Problem requirements:
Repeat only the lines below from the one containing "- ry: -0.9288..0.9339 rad" through the one containing "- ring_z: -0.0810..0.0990", inclusive, exactly as written.
####################
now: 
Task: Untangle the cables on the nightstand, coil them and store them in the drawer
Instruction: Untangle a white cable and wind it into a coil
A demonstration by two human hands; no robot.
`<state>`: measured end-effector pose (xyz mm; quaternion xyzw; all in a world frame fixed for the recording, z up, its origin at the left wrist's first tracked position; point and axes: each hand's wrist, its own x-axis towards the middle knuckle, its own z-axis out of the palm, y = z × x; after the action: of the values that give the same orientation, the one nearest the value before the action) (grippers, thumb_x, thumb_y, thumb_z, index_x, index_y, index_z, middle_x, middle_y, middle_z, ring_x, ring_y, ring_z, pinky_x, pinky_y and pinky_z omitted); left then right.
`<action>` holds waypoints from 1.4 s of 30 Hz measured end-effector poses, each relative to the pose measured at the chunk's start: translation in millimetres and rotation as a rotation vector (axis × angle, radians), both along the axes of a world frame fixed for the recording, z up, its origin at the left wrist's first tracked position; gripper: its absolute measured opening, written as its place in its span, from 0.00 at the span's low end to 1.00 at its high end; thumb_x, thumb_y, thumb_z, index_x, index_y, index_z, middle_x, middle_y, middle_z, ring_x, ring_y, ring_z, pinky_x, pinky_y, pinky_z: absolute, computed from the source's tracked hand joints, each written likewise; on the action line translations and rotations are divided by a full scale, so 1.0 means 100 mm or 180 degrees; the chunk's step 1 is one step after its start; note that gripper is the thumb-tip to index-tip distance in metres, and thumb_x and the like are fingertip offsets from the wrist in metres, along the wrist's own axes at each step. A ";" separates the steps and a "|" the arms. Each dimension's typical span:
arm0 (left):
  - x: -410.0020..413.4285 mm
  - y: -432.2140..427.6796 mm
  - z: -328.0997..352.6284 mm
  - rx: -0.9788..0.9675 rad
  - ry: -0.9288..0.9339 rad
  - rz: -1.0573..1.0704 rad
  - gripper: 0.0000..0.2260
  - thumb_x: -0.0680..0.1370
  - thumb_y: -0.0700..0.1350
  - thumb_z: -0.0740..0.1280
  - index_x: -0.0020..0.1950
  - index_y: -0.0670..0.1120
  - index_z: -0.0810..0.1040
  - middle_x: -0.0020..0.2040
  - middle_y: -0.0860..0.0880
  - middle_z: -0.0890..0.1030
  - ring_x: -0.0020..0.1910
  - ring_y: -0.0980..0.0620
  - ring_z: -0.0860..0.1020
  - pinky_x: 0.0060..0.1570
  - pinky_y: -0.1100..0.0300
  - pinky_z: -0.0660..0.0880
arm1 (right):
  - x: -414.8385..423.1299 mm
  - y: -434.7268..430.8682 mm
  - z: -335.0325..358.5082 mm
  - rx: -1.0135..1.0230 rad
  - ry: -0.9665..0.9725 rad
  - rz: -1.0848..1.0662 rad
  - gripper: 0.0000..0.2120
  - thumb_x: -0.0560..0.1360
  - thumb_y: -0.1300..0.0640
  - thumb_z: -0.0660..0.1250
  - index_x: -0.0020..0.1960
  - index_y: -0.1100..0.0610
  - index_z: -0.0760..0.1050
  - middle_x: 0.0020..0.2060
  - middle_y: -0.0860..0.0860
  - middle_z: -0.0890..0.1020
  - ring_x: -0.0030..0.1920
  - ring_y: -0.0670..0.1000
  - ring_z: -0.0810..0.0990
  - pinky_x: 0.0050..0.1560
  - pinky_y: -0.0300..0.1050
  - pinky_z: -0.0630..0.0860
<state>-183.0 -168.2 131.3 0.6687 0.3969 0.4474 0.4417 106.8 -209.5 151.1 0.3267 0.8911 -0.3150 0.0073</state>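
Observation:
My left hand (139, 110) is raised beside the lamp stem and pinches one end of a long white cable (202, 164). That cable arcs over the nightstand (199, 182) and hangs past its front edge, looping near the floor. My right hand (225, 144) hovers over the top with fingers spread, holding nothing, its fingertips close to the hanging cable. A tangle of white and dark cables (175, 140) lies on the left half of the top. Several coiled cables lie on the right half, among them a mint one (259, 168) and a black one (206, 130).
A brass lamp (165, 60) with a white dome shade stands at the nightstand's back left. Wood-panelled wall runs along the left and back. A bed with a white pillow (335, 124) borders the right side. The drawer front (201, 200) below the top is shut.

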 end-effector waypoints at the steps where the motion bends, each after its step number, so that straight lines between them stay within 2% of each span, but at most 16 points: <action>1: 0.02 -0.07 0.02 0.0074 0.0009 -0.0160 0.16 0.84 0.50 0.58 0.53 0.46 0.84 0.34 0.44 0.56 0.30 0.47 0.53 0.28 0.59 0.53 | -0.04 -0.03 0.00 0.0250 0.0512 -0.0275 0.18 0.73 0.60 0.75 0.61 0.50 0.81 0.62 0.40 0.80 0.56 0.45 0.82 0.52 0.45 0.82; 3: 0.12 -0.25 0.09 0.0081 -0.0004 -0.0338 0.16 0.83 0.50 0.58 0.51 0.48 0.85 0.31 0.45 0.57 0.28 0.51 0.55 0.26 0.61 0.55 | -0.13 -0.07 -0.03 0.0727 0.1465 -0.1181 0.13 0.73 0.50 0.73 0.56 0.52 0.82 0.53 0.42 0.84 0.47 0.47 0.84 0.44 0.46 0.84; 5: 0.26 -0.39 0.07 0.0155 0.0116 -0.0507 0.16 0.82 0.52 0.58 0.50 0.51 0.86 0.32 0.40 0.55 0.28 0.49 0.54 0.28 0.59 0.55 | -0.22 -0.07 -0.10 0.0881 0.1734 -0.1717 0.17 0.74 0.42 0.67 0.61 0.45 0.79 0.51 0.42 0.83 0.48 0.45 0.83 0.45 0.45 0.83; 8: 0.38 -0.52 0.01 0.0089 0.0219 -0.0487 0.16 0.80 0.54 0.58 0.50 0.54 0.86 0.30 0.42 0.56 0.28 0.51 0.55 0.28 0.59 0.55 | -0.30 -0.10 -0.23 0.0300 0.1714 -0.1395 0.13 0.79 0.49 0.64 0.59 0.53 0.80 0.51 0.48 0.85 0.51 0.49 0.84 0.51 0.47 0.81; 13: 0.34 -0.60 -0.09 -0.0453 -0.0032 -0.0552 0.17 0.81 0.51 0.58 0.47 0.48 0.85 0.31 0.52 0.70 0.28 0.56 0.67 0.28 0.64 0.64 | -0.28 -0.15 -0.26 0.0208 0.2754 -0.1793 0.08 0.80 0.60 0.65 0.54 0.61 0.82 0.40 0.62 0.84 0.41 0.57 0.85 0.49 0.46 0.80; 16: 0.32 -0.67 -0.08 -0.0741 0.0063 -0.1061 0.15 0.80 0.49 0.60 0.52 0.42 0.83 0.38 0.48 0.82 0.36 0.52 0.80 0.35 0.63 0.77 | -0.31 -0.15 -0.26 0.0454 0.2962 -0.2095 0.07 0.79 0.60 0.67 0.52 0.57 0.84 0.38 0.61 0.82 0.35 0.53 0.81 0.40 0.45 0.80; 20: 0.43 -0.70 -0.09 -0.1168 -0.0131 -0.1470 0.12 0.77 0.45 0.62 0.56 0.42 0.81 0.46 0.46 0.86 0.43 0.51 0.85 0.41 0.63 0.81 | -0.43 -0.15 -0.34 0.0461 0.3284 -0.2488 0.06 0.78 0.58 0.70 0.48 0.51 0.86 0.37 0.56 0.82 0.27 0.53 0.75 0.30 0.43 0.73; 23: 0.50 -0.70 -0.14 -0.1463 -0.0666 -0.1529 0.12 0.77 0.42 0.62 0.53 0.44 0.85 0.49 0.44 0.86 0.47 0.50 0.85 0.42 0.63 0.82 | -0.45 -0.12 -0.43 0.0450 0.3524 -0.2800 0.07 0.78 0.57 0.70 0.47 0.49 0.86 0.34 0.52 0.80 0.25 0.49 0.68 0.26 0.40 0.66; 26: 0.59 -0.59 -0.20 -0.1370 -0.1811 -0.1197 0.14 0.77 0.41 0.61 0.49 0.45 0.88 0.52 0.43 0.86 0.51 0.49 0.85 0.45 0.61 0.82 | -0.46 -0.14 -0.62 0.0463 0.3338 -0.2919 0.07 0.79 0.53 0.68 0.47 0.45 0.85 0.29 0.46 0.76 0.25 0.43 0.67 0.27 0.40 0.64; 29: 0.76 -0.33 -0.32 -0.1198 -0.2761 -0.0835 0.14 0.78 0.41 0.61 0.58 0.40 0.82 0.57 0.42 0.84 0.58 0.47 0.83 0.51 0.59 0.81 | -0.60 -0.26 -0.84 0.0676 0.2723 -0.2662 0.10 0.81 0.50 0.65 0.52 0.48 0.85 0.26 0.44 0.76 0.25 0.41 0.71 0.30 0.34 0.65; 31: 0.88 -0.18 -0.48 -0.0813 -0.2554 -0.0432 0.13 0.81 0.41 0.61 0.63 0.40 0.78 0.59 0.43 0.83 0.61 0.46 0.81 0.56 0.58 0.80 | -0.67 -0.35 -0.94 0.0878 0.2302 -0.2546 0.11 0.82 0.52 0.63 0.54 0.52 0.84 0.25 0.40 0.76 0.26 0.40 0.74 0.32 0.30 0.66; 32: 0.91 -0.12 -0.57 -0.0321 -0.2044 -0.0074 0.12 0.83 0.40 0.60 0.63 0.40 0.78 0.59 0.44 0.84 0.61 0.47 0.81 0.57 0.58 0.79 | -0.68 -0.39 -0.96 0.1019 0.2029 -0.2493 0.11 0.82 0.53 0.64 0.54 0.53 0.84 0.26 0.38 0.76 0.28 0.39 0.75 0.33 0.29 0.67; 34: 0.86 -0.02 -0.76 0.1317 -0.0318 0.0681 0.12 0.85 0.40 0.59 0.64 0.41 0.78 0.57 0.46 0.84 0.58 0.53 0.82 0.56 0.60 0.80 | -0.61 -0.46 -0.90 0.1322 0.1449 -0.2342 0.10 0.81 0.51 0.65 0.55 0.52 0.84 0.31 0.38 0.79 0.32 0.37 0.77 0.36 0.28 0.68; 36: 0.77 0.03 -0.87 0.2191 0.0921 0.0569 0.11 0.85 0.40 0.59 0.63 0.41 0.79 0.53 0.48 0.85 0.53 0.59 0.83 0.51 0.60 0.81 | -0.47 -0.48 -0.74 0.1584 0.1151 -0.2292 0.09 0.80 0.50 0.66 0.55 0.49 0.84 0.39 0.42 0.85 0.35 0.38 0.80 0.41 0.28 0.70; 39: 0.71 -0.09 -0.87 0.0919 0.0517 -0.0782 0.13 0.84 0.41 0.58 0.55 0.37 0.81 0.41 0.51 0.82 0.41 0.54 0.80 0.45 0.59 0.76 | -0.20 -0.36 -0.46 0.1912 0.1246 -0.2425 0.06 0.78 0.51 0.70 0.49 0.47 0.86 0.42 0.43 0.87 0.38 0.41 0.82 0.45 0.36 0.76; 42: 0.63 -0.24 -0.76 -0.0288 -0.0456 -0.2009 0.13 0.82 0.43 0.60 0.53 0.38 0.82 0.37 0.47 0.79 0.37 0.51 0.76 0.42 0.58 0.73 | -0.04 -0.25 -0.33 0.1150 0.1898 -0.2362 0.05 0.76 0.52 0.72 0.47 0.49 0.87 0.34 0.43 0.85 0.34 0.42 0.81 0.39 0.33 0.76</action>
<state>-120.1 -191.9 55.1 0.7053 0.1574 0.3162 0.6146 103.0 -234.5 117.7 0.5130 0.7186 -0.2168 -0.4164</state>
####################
Output for this exercise:
  - ry: -0.9288..0.9339 rad
  - rz: -1.0573..1.0704 rad
  - gripper: 0.0000..0.2260
  - thumb_x: -0.0680..0.1370
  - thumb_y: -0.0700..0.1350
  - thumb_z: -0.0740..0.1280
  - index_x: -0.0020..0.1950
  - index_y: -0.0670..0.1120
  - index_z: -0.0810..0.1040
  - middle_x: -0.0020..0.2040
  - middle_y: -0.0860..0.0880
  - middle_z: -0.0890..0.1030
  - ring_x: -0.0020..0.1910
  - ring_y: -0.0980..0.0620
  - ring_z: -0.0860..0.1020
  - pinky_x: 0.0060..0.1570
  - pinky_y: -0.1100..0.0300
  - pinky_z: -0.0660..0.0880
arm1 (right):
  - x: -414.8385..423.1299 mm
  - y: -434.7268..430.8682 mm
  - z: -335.0325..358.5082 mm
  - rx: -1.0135..1.0230 rad
  - ry: -0.9665..0.9725 rad
  - rz: -1.0848..1.0662 rad
  - gripper: 0.0000..0.2120
  - thumb_x: -0.0560..0.1360
  - thumb_y: -0.1300..0.0640
  - thumb_z: -0.0660..0.1250
  - index_x: -0.0020..0.1960
  - index_y: -0.1100..0.0610
  - index_z: -0.0760..0.1050
  - middle_x: 0.0020..0.2060
  - middle_y: -0.0860..0.0860
  - middle_z: -0.0890..0.1020
  - ring_x: -0.0030..0.1920
  - ring_y: -0.0670..0.1000
  - ring_z: -0.0810..0.0990

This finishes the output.